WHAT IS NEEDED:
For this exercise, write out only the lines of the entries below from the one with "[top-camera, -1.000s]" up to and including the one with "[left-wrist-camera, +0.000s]", exactly as they are. Pictures stay out.

THE DATA:
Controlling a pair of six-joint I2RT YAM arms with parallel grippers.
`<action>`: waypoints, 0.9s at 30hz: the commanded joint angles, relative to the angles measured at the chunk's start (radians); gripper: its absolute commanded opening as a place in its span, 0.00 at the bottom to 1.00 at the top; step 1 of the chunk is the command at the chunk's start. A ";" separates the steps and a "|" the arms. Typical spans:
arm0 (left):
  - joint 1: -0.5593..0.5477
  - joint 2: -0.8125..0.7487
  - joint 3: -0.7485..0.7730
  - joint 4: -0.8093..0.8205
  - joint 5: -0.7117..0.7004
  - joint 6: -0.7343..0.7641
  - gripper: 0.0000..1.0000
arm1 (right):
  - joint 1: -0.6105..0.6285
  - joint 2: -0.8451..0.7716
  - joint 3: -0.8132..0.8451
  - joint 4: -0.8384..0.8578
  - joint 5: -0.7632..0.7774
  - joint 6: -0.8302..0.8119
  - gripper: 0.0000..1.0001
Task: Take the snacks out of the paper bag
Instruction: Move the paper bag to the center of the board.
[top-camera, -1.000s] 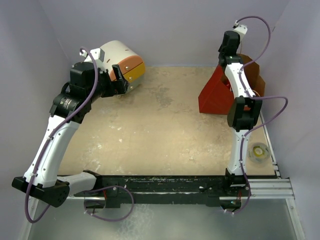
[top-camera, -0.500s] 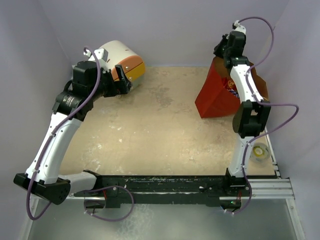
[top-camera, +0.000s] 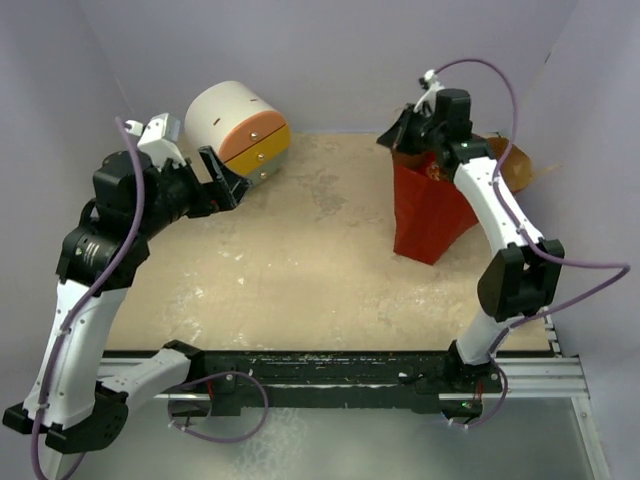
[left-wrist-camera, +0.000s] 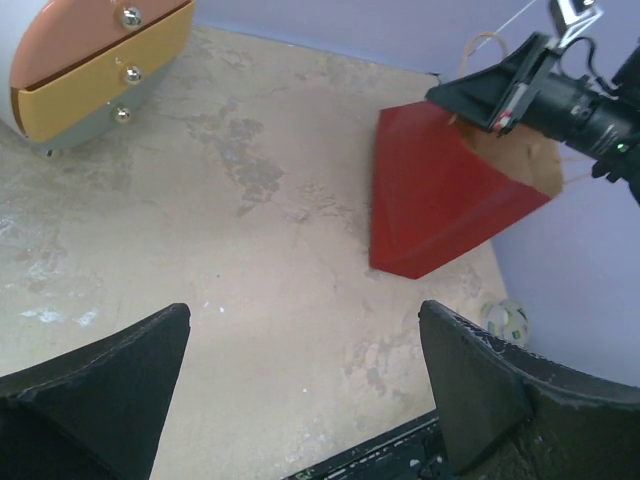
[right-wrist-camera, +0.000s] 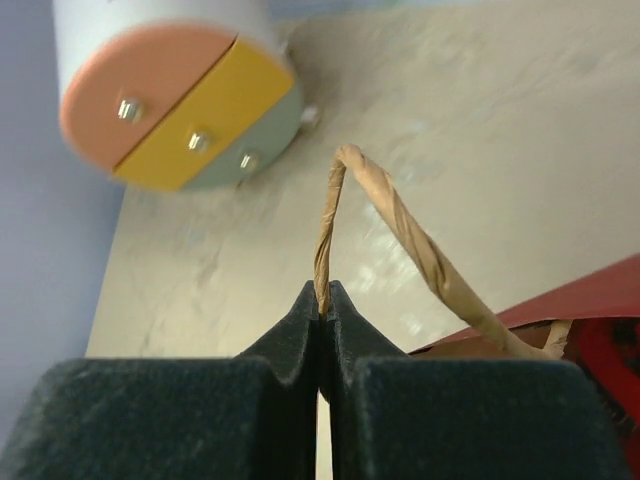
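Right now your right gripper (right-wrist-camera: 322, 300) has its jaws pressed fully together on the thin twisted handle (right-wrist-camera: 400, 230) of the paper bag (top-camera: 430, 215). The bag sits at the far right of the table (top-camera: 320, 270), well apart from the white drawer unit (top-camera: 235, 125). In the left wrist view it leans on one lower edge, its mouth turned away toward the back wall.

You cannot see the snacks from any view; judge them to be down inside.

Treat the bag as light, thin paper that folds and creases easily. The handle is soft cord, glued at its ends, so a hard jerk could tear it off. It should steer the bag well but will let it swing and twist. The packets are probably crinkly, slick and light, so pinch each by a sealed edge, not its puffed middle.

Your left gripper (left-wrist-camera: 310, 390) hangs near the drawer unit with its jaws spread wide and nothing between them. A stiffer hold for it would be the bag's folded rim or a bottom corner.
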 joint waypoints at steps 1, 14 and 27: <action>0.008 -0.061 -0.021 -0.009 0.056 -0.086 0.99 | 0.146 -0.160 -0.064 -0.004 -0.099 0.019 0.00; 0.008 -0.172 -0.020 -0.127 0.080 -0.169 0.99 | 0.625 -0.331 -0.270 0.120 0.074 0.225 0.00; 0.008 -0.268 -0.187 -0.090 0.190 -0.351 0.99 | 0.750 -0.311 -0.156 -0.106 0.083 0.188 0.61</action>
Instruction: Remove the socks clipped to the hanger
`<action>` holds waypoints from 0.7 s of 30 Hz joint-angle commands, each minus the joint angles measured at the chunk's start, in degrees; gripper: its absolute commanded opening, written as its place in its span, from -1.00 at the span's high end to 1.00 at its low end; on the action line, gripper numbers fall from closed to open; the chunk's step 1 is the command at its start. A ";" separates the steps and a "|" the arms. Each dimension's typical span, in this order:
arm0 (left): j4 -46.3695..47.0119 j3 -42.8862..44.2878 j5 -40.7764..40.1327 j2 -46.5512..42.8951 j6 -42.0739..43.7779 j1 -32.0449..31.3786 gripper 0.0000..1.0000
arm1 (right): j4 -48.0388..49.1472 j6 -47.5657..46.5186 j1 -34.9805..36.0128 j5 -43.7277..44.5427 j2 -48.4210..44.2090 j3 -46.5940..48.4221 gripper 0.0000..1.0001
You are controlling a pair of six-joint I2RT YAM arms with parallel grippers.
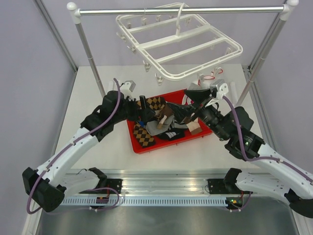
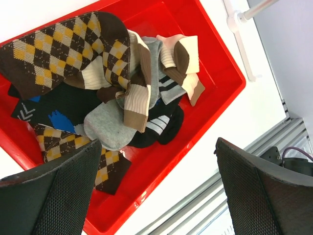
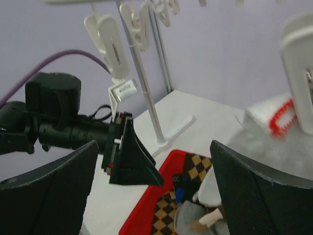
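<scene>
The white hanger (image 1: pixel 178 46) hangs tilted from the rail, and the clips (image 3: pixel 110 41) that show hold nothing. Several socks (image 1: pixel 156 122) lie piled in a red tray (image 1: pixel 139 147): brown-mustard argyle (image 2: pixel 63 44), grey (image 2: pixel 105 122), black with blue marks (image 2: pixel 54 115) and brown-cream striped (image 2: pixel 137 98). My left gripper (image 2: pixel 156 147) hovers open over the tray's left part (image 1: pixel 142 105), nothing between its fingers. My right gripper (image 3: pixel 152 147) is open and empty too, raised over the tray's far right corner (image 1: pixel 194 98) and facing the left gripper (image 3: pixel 129 156).
A silver rail stand (image 1: pixel 181 11) spans the back, its slanted poles (image 1: pixel 90 58) coming down on both sides of the tray. A small white cloth with red trim (image 1: pixel 210 77) lies behind the right gripper. The aluminium base rail (image 1: pixel 161 186) runs along the near edge.
</scene>
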 commanded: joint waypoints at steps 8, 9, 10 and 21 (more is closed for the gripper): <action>1.56 -2.42 3.50 -6.72 3.02 0.03 -1.00 | -23.77 12.48 0.20 3.93 -16.19 -10.93 -0.96; 1.21 -2.68 3.41 -7.34 3.20 0.03 -0.99 | -25.61 13.18 0.20 4.91 -17.43 -11.82 -0.96; 0.94 -3.03 3.41 -7.87 3.29 0.03 -0.99 | -26.67 14.06 0.20 5.87 -18.49 -12.53 -0.96; -2.93 -4.00 2.88 -13.06 5.31 0.03 -1.00 | -30.90 16.44 0.12 13.35 -20.96 -15.43 -0.96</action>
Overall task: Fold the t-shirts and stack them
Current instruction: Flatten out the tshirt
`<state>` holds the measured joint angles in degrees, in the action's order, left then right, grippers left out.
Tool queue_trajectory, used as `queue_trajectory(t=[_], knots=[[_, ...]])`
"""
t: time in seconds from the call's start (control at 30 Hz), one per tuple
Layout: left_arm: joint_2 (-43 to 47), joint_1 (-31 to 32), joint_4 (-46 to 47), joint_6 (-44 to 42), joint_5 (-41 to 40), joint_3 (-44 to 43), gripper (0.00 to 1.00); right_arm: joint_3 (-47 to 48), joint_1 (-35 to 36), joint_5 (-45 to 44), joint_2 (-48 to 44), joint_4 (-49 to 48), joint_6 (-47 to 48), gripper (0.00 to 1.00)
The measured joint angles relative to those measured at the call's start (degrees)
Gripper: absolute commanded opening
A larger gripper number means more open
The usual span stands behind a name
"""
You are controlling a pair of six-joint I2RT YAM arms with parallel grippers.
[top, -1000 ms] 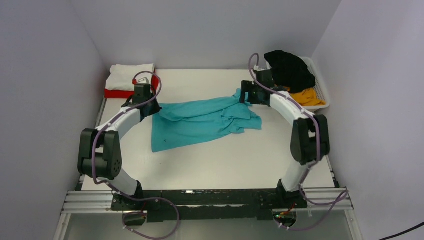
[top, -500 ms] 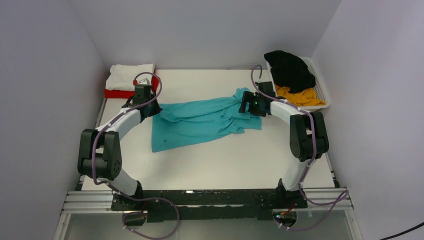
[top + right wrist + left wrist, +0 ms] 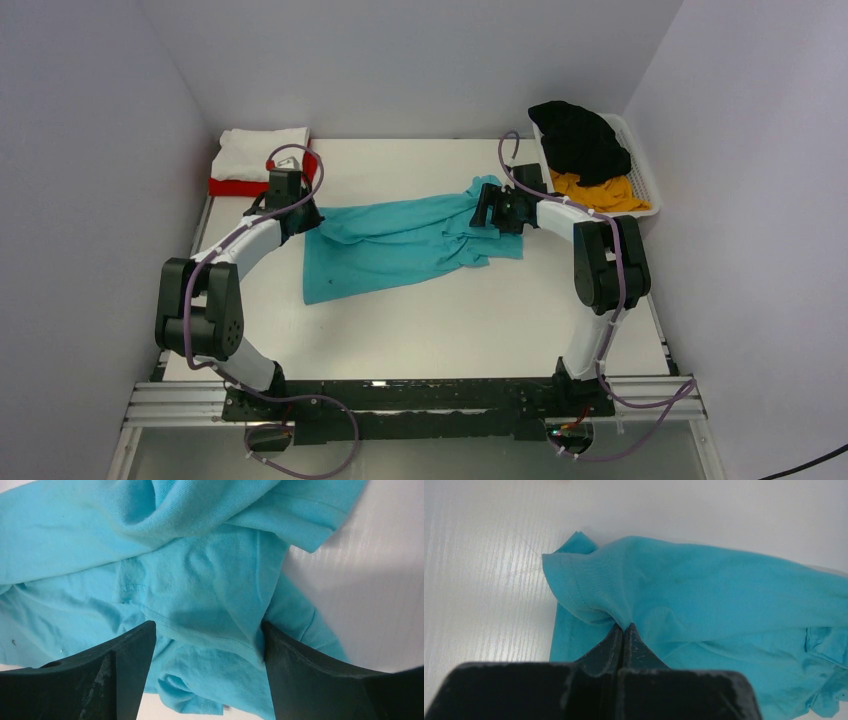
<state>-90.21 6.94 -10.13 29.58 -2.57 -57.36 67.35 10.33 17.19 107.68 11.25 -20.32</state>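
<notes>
White table [image 3: 450, 320] carries the teal t-shirt [image 3: 400, 245], which we see lying crumpled across its middle, between our two arms. At the far right a white basket [image 3: 645, 190] holds the black t-shirt [image 3: 580, 140] atop the yellow-orange t-shirt [image 3: 605, 192]. At the far left the white t-shirt [image 3: 262, 155] lies folded on the red t-shirt [image 3: 232, 187]. Our left gripper [image 3: 624, 627] is pressed together, pinching a fold at the teal t-shirt's left edge. Our right gripper [image 3: 207, 630] stands spread, straddling bunched cloth at its right end.
</notes>
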Motion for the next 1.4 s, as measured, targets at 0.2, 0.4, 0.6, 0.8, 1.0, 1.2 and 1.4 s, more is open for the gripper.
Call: queue_trajectory(t=[0.2, 0.4, 0.6, 0.8, 1.0, 1.2, 1.4], knots=[[0.0, 0.0, 0.0, 0.0, 0.0, 0.0, 0.0, 0.0, 0.9, -1.4, -1.4, 0.3, -0.2, 0.78], [0.0, 0.0, 0.0, 0.0, 0.0, 0.0, 0.0, 0.2, 1.8, -3.0, -2.8, 0.2, -0.3, 0.77], [0.0, 0.0, 0.0, 0.0, 0.0, 0.0, 0.0, 0.3, 2.4, -3.3, -2.8, 0.3, -0.3, 0.67], [0.0, 0.0, 0.0, 0.0, 0.2, 0.0, 0.0, 0.3, 2.7, -3.7, -2.8, -0.5, -1.4, 0.35], [0.0, 0.0, 0.0, 0.0, 0.2, 0.0, 0.0, 0.3, 2.8, -6.5, -2.4, -1.2, -3.0, 0.03], [0.3, 0.0, -0.4, -0.1, 0.1, 0.0, 0.0, 0.3, 2.8, -10.9, -2.4, -0.2, -3.6, 0.0], [6.4, 0.0, -1.8, -0.2, -0.7, 0.6, 0.0, -3.5, 2.8, -12.8, -9.5, 1.3, -3.3, 0.0]])
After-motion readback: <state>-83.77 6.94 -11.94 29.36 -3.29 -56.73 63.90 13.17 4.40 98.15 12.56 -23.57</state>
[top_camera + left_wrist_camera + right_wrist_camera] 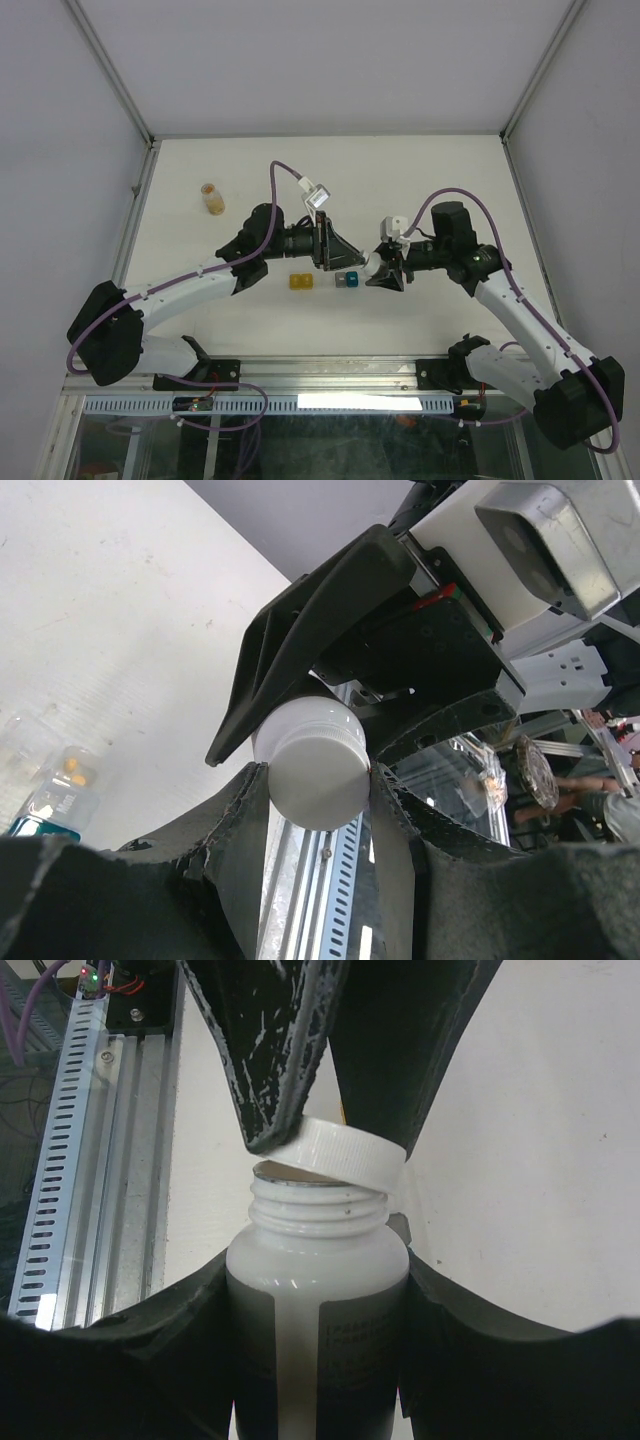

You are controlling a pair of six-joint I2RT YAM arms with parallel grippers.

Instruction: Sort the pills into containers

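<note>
Containers (346,279) untouched beside left gripper (358,263) pinching cap (340,1155); right gripper (386,272) grips bottle (315,1290).

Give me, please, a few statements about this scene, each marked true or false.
1. The right gripper grips the white bottle. True.
2. The cap sits screwed down on the bottle's neck. False: it tilts above the bare threads, held in the left gripper.
3. In the top view, the yellow compartment lies left of the teal compartment. True.
4. The small vial stands between the grippers. False: it stands at the table's far left, apart from both arms.
</note>
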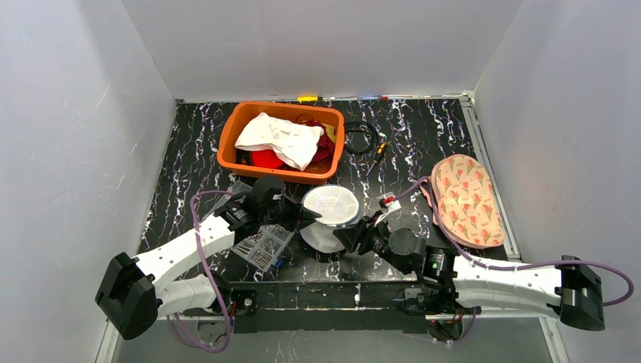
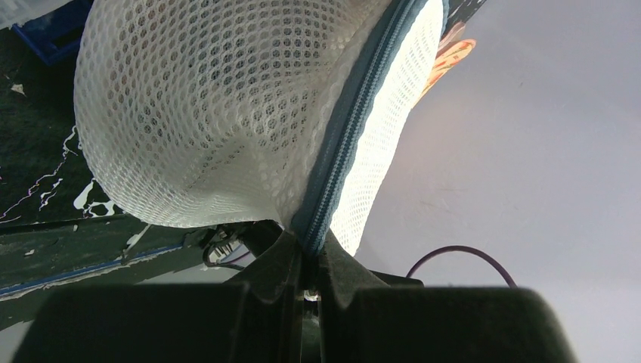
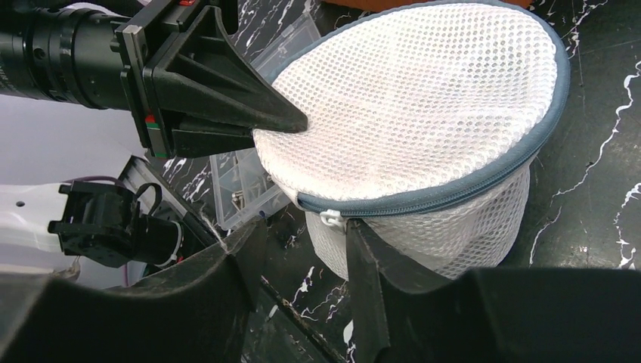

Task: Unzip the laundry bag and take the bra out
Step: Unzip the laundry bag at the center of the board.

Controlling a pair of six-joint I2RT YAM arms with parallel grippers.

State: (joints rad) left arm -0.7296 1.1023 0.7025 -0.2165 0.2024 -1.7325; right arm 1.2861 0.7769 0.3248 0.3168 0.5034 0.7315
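Observation:
The white mesh laundry bag (image 1: 330,212) stands between my arms, its grey-blue zipper (image 3: 453,193) closed around the rim. The bra is hidden; I cannot see it through the mesh. My left gripper (image 1: 304,215) is shut on the bag's zipper seam (image 2: 332,166), pinching it between the fingertips (image 2: 287,249); it also shows in the right wrist view (image 3: 291,121). My right gripper (image 3: 302,249) is open at the bag's near side. The white zipper pull (image 3: 331,220) hangs just inside its right fingertip (image 3: 359,242), not gripped.
An orange basket (image 1: 230,140) with white and red cloth stands behind the bag. A clear parts box (image 1: 263,246) lies under the left arm. A pink floral padded piece (image 1: 465,198) lies at the right edge. A black cable (image 1: 361,138) is coiled beside the basket.

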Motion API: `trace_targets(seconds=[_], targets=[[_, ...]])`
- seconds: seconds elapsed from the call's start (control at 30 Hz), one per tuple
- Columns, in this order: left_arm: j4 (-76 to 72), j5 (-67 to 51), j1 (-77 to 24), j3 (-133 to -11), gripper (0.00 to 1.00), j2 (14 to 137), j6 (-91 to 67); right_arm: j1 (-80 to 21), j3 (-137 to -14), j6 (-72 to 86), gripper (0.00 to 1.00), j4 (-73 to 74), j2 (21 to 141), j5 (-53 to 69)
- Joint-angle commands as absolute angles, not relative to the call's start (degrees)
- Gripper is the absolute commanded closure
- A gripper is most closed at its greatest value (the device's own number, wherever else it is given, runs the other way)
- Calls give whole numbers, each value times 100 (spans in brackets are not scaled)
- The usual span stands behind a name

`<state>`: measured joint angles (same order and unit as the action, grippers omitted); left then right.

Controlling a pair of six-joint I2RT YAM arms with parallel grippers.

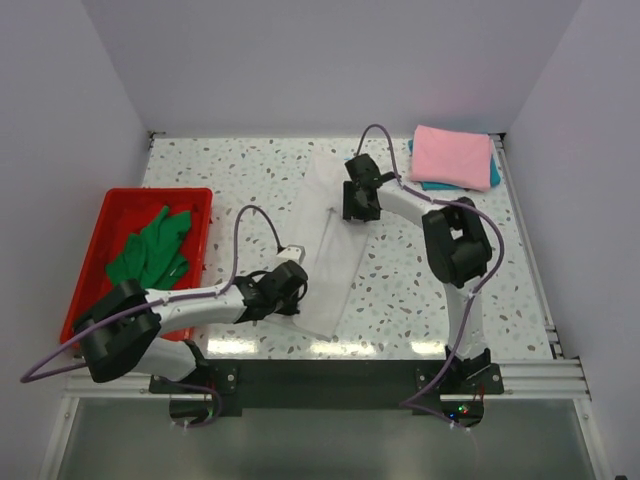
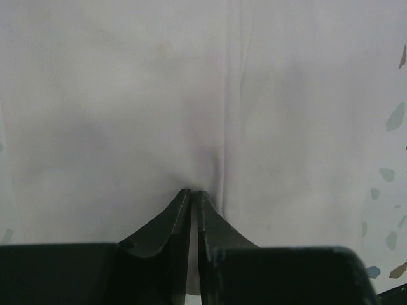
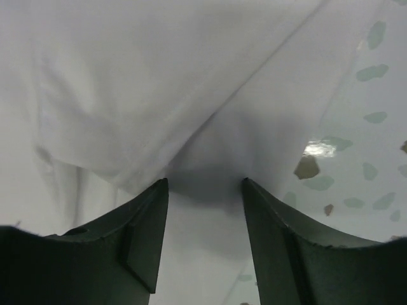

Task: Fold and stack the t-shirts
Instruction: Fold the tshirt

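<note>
Top external view: a large soft-cloth white t-shirt, folded lengthwise into a narrow band, lies diagonally across the middle of the speckled stone-pattern table. The left gripper sits on the band's near end and the right gripper on its far end. A folded pink cloth t-shirt rests on a folded teal cloth t-shirt at the far right corner, well apart from the band. Crumpled green cloth t-shirts lie inside the red plastic tray at the left. Left wrist view: the left gripper has its jaws set almost together. Creases in the white t-shirt converge on the tips, so it is judged to be pinching a pleat of that cloth. Right wrist view: the right gripper stands with its jaws well apart over the white t-shirt, with a raised fold edge lying between them; nothing is clamped. Assessment: the step in hand is taking hold of both ends of the band for the crosswise fold. The next move calls for the right jaws to close on the fold edge through all layers. One end should then be lifted and carried over the other with the edges aligned. A single-layer pinch would risk the band coming unfolded.
</note>
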<state>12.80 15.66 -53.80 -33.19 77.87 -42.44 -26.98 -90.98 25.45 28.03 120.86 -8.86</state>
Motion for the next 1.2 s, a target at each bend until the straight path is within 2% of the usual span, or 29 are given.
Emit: trace_targets(seconds=[0.0,0.27,0.37,0.47,0.67,0.87,0.97,1.03,1.17], targets=[[994,1600,-5519,-3419,87,8050,-4552,-2637,-9499,2602,48,2697,12513,-957],[949,1520,-5642,-4007,88,8850,-4737,-2444,-11125,2119,52,3137,13754,-941],[1081,1582,-5643,-4280,85,8956,-4720,-2408,-11872,1890,50,3339,14158,-818],[1090,1626,-5634,-4394,79,8772,-4667,-2408,-12243,1714,42,3454,14081,-782],[1344,1775,-5616,-4641,64,8280,-4553,-2408,-11919,1634,26,3524,13220,-774],[1696,2030,-5467,-4299,61,7402,-4711,-2426,-10225,2108,25,3314,11560,-572],[1723,2074,-5405,-3947,61,7032,-4807,-2557,-8854,2416,29,2980,10628,-483],[1757,2057,-5379,-3745,62,6882,-4851,-2759,-7721,2714,35,2665,9866,-431],[1828,2074,-5379,-3411,63,6680,-4939,-3382,-5918,3242,37,2093,8686,-702]])
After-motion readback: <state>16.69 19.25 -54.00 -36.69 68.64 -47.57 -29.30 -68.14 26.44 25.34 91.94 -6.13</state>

RESPONSE AREA:
[top-camera, -1.000s] 
[top-camera, -0.500s] 
[top-camera, +0.000s] 
[left-wrist-camera, +0.000s] 

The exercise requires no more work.